An Angel on My Shoulder Read online




  First published as ebook in 2011 by Ocean House Press

  This revised edition published in 2019

  Copyright © David Callinan 2011

  David Callinan asserts his moral right under the Copyright, Designs and Patents Act, 1988, to be identified as the author of this work.

  All Rights reserved. No part of this publication may be reproduced, copied, stored in a retrieval system, or transmitted, in any form or by any means, without the prior written consent of the copyright holder, nor be otherwise circulated in any form of binding or cover other than that in which it is published and without a similar condition being imposed on the subsequent purchaser.

  This book is a work of fiction. All characters are fictitious and any resemblance to real persons living or dead is purely coincidental.

  A CIP catalogue record for this title is available from the British Library.

  PROLOGUE

  The End of the beginning

  “We will erase certain events from your mind until you are ready and the time is here,” said the angel. “You have been chosen for the task because you are one of us.”

  Paul took another deep breath, trying to unblock the pressure. He looked around him. It was terrifying and disturbing, he thought anxiously for the hundredth time, to be talking to angels and other spiritual beings whilst in the midst of normality.

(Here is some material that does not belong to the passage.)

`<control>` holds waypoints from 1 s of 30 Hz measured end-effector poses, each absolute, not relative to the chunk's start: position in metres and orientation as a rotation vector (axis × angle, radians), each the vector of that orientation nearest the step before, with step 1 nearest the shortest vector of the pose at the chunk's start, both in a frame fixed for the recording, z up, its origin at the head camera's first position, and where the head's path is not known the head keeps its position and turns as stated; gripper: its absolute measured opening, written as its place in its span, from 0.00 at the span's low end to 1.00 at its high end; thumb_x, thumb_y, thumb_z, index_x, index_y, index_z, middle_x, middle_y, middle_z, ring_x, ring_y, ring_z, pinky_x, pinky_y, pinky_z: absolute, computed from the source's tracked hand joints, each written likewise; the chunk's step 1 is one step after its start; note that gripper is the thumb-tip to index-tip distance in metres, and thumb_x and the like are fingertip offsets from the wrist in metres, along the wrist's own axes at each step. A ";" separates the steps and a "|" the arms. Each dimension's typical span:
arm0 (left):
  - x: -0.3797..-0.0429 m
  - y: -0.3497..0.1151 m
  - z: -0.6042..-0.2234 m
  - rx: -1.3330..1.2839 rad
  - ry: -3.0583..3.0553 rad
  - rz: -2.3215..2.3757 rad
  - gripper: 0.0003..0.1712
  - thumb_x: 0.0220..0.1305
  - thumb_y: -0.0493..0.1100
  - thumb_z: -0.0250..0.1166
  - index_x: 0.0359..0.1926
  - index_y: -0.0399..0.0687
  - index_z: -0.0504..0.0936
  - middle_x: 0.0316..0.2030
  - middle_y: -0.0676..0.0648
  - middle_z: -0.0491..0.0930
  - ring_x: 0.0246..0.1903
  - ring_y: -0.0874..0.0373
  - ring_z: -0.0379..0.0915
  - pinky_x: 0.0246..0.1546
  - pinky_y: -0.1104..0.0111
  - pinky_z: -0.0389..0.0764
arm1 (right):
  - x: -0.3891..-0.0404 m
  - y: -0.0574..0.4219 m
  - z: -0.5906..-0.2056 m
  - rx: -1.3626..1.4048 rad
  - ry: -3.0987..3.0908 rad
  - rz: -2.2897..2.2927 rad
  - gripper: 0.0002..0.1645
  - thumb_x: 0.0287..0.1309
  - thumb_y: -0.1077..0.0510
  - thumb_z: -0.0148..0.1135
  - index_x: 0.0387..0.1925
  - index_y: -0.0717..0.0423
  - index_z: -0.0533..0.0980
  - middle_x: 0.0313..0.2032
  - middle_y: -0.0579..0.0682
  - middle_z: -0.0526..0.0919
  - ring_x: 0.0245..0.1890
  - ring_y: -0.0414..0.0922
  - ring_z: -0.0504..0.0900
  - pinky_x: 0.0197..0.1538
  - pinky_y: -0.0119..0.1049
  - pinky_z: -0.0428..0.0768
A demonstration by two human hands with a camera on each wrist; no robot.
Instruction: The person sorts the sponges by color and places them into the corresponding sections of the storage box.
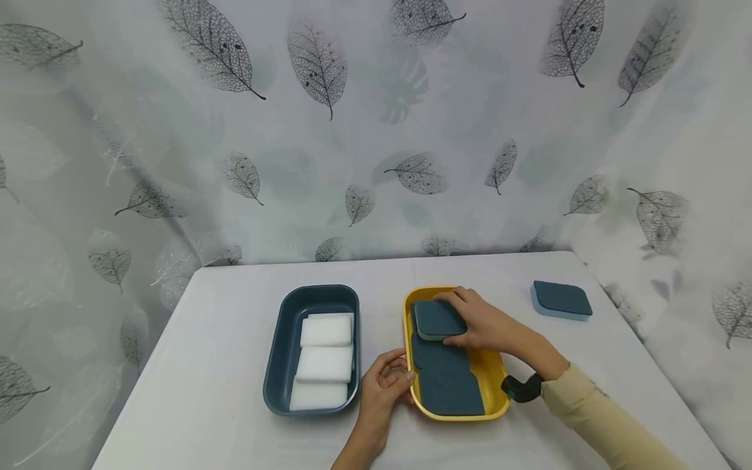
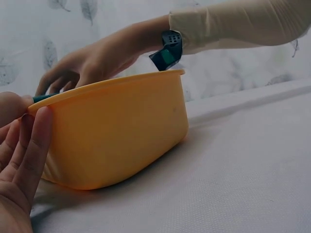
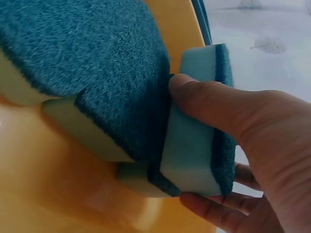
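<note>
My right hand [image 1: 483, 324] grips a scouring sponge [image 1: 437, 318] with a dark teal top and a paler foam body, at the far end of a yellow tub [image 1: 496, 375]. In the right wrist view, the thumb lies on the foam of this sponge [image 3: 192, 131] and fingers reach round its other side. Dark-topped sponges [image 1: 449, 391] lie overlapping beneath and nearer in the tub. On the tub's left side, my left hand [image 1: 380, 395] pinches the rim, thumb on top and fingers against the outer wall [image 2: 116, 131].
Left of the yellow tub stands a dark blue tub [image 1: 273, 372] holding white sponges [image 1: 324, 363] in a row. Another dark-topped sponge [image 1: 561, 298] lies on the white table [image 1: 205, 365] at the back right. A leaf-patterned curtain [image 1: 364, 143] hangs behind.
</note>
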State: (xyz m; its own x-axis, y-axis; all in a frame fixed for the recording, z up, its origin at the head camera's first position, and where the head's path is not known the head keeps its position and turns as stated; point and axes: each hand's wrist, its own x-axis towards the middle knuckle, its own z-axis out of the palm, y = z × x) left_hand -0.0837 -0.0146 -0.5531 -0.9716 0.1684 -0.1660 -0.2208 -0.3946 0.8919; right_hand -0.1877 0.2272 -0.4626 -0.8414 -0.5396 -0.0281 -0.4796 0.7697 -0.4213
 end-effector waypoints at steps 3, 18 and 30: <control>-0.084 -0.014 -0.553 -0.075 1.577 2.450 0.34 0.63 0.34 0.72 0.68 0.36 0.73 0.47 0.48 0.76 0.28 0.65 0.77 0.27 0.74 0.83 | -0.190 0.224 -0.462 -0.822 2.804 -0.572 0.50 0.55 0.41 0.79 0.72 0.52 0.67 0.65 0.56 0.72 0.60 0.52 0.74 0.64 0.55 0.81; -0.085 -0.008 -0.552 -0.073 1.569 2.440 0.34 0.63 0.34 0.72 0.68 0.36 0.73 0.48 0.48 0.76 0.29 0.66 0.77 0.27 0.74 0.83 | -0.190 0.225 -0.463 -0.776 2.777 -0.542 0.50 0.56 0.39 0.78 0.72 0.52 0.67 0.65 0.56 0.73 0.60 0.51 0.75 0.64 0.54 0.80; -0.084 -0.010 -0.553 -0.104 1.586 2.433 0.33 0.63 0.34 0.72 0.68 0.36 0.73 0.48 0.47 0.75 0.28 0.66 0.76 0.26 0.74 0.82 | -0.191 0.225 -0.461 -0.771 2.699 -0.548 0.52 0.59 0.39 0.76 0.76 0.54 0.63 0.68 0.59 0.71 0.64 0.54 0.73 0.68 0.58 0.78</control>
State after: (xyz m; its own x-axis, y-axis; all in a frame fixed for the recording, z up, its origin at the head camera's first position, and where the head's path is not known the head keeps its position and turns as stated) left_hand -0.0844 -0.0101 -0.5528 -0.9698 0.1571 -0.1863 -0.2339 -0.3849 0.8928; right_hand -0.1908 0.2254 -0.4611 -0.8182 -0.5519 -0.1611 -0.4453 0.7856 -0.4296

  He was sitting in a chintzy sofa in his familiar and comfortable living room. Logs were piled high on either side of the fireplace and out of the French windows he caught a glimpse of the midwinter clouds racing across a bleak sky. He squeezed his hands together in a childhood gesture of anxiety.

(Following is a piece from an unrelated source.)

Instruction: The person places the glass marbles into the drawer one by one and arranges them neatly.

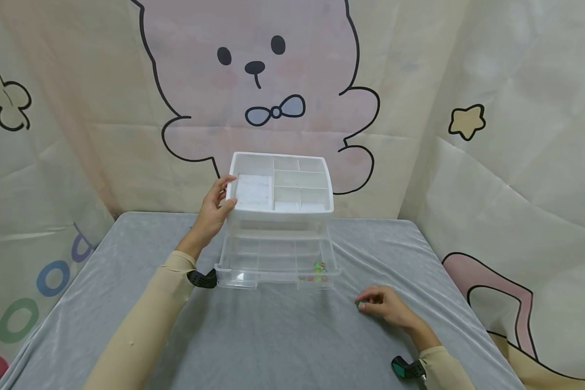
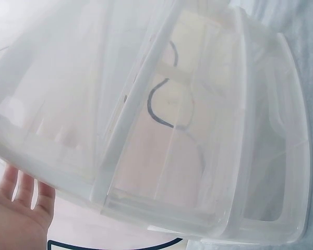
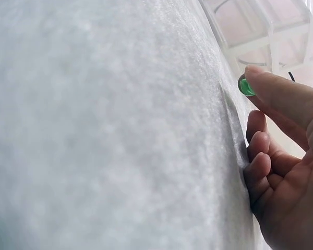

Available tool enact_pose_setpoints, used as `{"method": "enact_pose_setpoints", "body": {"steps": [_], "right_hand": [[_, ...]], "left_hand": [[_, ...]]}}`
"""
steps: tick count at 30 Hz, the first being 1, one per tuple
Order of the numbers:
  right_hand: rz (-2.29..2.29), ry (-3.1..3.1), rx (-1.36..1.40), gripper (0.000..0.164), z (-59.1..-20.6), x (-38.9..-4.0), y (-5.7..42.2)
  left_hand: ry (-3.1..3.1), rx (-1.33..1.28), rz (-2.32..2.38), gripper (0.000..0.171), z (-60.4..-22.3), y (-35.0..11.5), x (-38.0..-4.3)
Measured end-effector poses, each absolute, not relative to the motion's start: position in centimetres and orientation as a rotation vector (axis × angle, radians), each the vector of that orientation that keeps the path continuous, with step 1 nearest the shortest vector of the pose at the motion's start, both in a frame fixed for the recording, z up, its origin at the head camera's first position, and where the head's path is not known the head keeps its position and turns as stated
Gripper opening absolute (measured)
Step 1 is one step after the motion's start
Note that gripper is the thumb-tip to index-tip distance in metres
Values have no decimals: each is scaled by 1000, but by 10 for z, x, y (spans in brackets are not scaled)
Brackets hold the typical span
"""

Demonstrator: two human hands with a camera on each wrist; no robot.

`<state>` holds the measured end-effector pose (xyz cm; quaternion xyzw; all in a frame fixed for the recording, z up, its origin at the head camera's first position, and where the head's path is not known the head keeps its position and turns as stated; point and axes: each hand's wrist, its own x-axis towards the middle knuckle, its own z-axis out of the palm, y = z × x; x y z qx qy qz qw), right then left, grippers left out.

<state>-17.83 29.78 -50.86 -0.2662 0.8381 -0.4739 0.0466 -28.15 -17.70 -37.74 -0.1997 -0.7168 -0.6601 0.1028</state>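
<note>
A plastic drawer organizer [image 1: 282, 215] with a white compartment top stands on the table, its clear bottom drawer [image 1: 277, 277] sticking out at the front. Small colourful pieces [image 1: 320, 267] lie in that drawer's right-hand part, too small to tell what they are. My left hand [image 1: 213, 212] grips the organizer's upper left side; in the left wrist view its fingertips [image 2: 27, 188] meet the clear wall. To the right, low over the cloth, my right hand [image 1: 385, 306] pinches a green glass marble [image 3: 245, 86] between thumb and finger.
A grey cloth [image 1: 283, 336] covers the table and has some creases. Printed fabric hangs behind it with a large bear [image 1: 200, 130], and more fabric stands at both sides. Each wrist wears a black band, the right one [image 1: 405, 368] near the front edge.
</note>
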Motion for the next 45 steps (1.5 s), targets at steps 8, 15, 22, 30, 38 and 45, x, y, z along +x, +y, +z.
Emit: {"method": "enact_pose_setpoints", "body": {"steps": [8, 15, 22, 30, 38, 45], "right_hand": [[-1470, 2506, -750, 16, -509, -182, 302], [-1485, 2429, -738, 21, -502, -186, 305], [-1453, 2483, -705, 25, -489, -187, 302], [-1479, 2563, -722, 22, -480, -188, 291], [-1527, 2581, -712, 23, -471, -189, 278], [-1591, 2548, -656, 22, -460, -188, 267]], "left_hand": [[-2100, -611, -1946, 53, -378, -177, -283], [-2101, -612, -1955, 53, -380, -178, -284], [-2109, -600, -1949, 53, -378, -177, -283], [-2103, -597, -1947, 53, -378, -177, -283], [-2118, -588, -1942, 52, -379, -177, -283], [-2109, -600, -1942, 52, -378, -177, -283]]}}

  “No,” he replied without speaking. He just blinked his answer in the shorthand language he had become accustomed to using during these strange, transcendental and celestial conversations. He thought deeply about the task for which he had been supposedly chosen. He did not feel at all comfortable at the prospect. In fact, a large ball of fear had formed in his solar plexus just as it had been doing on and off as the precursor to all the traumatic events he had been experiencing.

  This had been an intense and life threatening period in his life that he once believed would never come to an end and one he would never be able to forget or wish to repeat. Until now his interest in metaphysical and spiritual matters had been, he realized bitterly, purely academic. Even when the angel group first made contact and later, when the dark forces almost drove him insane, he still, somehow, held on to a semblance of his everyday normality. This then must be the true test of whether these experiences were real, or just a terrifying mental aberration. The problem was that the everyday definition of reality had no meaning in this situation.

  Paul could sense the presence of the angel group. Each member of it was an individual and left a definable personality impression on his mind so that he was able to distinguish one from the other.

  “We will erase only part of your record of experiences,” whispered Development Angel. “It will be some time before the next phase begins for you and in that time you will be hidden from the perceptions of the dark one. Only when events start to fall into place and you start to emerge as who you really are will it be alerted to your existence again.”

  “You will be left with sufficient memories for the first book to be written,” explained Punishment Angel. “Someone you will meet will help you. Then, much later, you will transcribe the second book.”

  Paul knew that he could keep no secrets from this group, whatever and wherever it was. No part of his mind, even the deepest recesses where he hardly dared penetrate, was hidden from these angels. He had learned not to care about this, but to allow himself to feel as deeply and as emotionally as he could, irrespective of whether they observed or not, and to learn to recognize his own inner demons; something he would have found impossible to do before all this began. He also thought that he must be crazy to be agreeing to such an absurd proposition or so-called destiny. His rational self still believed none of it. The obvious culprit for all of these staggering events was stress. The problem was that he was not suffering from any form of serious stress as far as he could tell. Madness was, of course, another distinct possibility that came to mind, but then, could a person wonder rationally if they were mad if they actually were mad or insane? The angels had told him that the whole mind and soul bending episode was coming to an end and that he would not have to endure contact with these forces for very much longer.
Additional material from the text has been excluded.